• _EXERCISE DESCRIPTION_: If pictures appear in the lines below, skip them and copy exactly the lines from the one containing "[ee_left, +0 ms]" through the one containing "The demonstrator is", and nothing else.

"""

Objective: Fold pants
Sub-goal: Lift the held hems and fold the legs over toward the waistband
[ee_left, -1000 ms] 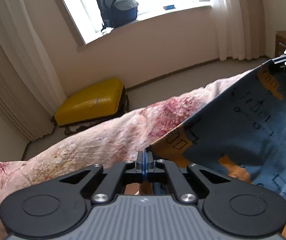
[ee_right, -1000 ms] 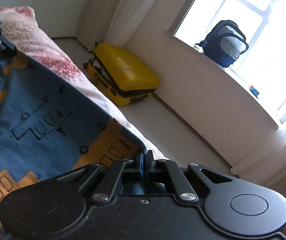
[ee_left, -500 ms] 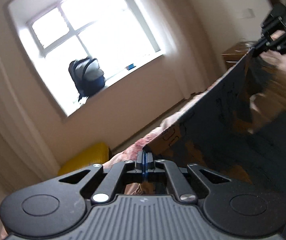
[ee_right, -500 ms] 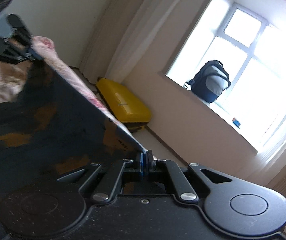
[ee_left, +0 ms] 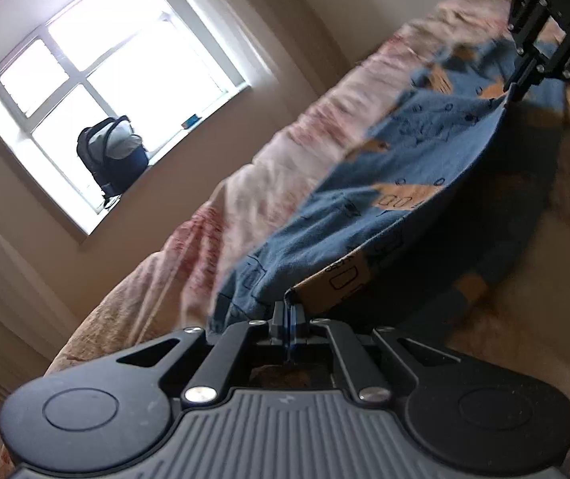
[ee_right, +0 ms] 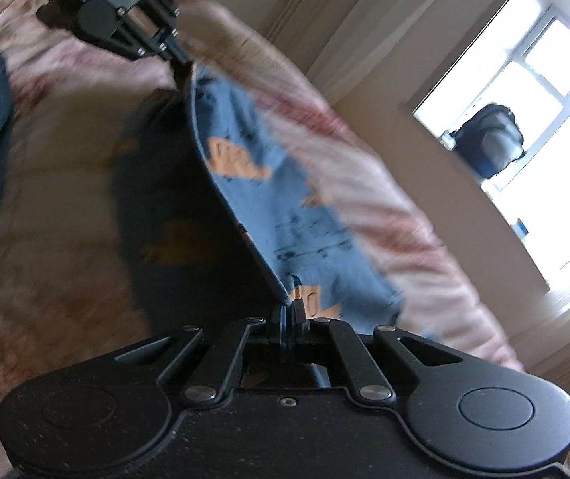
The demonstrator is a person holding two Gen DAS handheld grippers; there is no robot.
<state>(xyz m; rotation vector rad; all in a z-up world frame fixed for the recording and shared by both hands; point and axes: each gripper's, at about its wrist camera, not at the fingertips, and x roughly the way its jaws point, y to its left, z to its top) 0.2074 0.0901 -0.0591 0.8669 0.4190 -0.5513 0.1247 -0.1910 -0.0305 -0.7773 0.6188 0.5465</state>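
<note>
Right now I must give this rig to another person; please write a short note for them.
Left claw: shut on one corner of the pants.
Right claw: shut on the other corner of the same edge.
The pants are blue with orange prints; the held edge hangs lifted between the claws, the rest lies on the pink bedspread.
Done: edge grasped and raised.
Left: lay this edge over the rest, release, smooth.

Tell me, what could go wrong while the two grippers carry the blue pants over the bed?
1. The left gripper and right gripper each pinch only a small bit of the pants' edge, so a corner might slip out.
2. The edge between them hangs in a curve, so the fold may land crooked.
3. The bedspread is wrinkly, so the pants might bunch up.
</note>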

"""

• _REPLY TO THE EXERCISE_:
[ee_left, +0 ms] 
[ee_right, +0 ms] 
The demonstrator is a person holding two Gen DAS handheld grippers; there is no robot.

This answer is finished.